- →An answer engine is not a search engine with a chat skin: it performs the relevance judgment itself and cites afterwards, so the deliverable you optimize for is a citation, not a rank.
- →Google grounds answers on its own index, Perplexity on a live crawl plus partner data, ChatGPT on training weights with an optional search call. Auditing them as one surface produces useless recommendations.
- →Ranking top 10 is still close to a prerequisite inside Google (Mersel AI, 2026: 93.67% of AI Overviews citations point to at least one top-10 result) but a weak predictor of which domain gets picked.
- →Off-Google engines pull from a different corpus: SEOScaleUp reports 8 to 28% citation overlap with Google top-10 for ChatGPT, Perplexity and Claude, and Reddit alone made up around 24% of Perplexity citations in January 2026 (Tinuiti via QuickSEO).

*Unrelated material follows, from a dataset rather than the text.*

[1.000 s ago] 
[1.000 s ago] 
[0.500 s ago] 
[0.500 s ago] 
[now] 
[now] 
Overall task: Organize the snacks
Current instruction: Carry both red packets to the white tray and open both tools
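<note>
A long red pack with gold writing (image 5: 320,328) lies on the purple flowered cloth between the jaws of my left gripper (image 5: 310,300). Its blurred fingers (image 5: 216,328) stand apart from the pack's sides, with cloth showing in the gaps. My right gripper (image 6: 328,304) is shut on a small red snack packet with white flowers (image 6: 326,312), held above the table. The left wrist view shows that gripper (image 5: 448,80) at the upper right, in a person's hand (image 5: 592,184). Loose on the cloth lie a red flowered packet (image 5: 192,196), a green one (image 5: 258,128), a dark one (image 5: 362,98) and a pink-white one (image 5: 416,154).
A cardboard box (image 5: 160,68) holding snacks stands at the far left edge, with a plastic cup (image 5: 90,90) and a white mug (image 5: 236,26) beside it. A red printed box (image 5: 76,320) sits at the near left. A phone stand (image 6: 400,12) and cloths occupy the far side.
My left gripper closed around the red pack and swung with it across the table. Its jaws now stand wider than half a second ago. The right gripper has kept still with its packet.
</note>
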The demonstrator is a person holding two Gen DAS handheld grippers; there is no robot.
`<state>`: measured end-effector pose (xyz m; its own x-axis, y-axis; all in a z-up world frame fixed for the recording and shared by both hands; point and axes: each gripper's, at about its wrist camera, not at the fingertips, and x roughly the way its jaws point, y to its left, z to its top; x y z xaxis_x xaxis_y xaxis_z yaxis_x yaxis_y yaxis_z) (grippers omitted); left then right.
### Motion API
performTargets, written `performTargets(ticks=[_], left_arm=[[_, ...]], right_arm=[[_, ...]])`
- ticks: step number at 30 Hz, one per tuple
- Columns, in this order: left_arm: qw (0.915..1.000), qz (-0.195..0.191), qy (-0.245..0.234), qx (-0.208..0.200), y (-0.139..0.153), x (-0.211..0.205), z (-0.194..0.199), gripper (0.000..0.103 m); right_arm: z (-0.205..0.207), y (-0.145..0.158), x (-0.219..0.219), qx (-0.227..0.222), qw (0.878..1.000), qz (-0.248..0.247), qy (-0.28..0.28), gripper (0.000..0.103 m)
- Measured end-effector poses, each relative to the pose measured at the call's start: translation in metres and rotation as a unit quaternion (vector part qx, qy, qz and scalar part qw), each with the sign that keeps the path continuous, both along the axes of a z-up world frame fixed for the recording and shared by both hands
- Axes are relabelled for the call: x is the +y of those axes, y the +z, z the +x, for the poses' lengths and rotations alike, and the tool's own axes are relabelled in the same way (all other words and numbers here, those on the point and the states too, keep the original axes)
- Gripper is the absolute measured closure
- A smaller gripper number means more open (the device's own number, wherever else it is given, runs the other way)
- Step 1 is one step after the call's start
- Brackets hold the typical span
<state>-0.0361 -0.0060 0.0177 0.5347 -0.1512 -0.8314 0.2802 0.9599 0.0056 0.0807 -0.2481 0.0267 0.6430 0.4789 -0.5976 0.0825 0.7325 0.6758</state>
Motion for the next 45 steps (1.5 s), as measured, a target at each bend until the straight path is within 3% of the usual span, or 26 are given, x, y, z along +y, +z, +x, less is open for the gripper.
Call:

- →Schema markup helps entity resolution and rich results. No engine documents it as a citation factor, and FAQ markup sprayed across a site buys nothing in an answer.
- →Measure with a fixed prompt set run repeatedly across engines, never with a single pass: these systems are non-deterministic and a ten-prompt sample tells you nothing.
What an answer engine really is
A search engine returns candidates and leaves the judgment to you. An answer engine makes the judgment first and shows its sources afterwards, sometimes not at all. That single inversion carries everything else: the unit of visibility stops being a position in a ranked list of documents and becomes a citation inside a synthesized response. Every tactic filed under answer engine optimization descends from that shift, and most of the confusion in the field comes from people who have not internalised it.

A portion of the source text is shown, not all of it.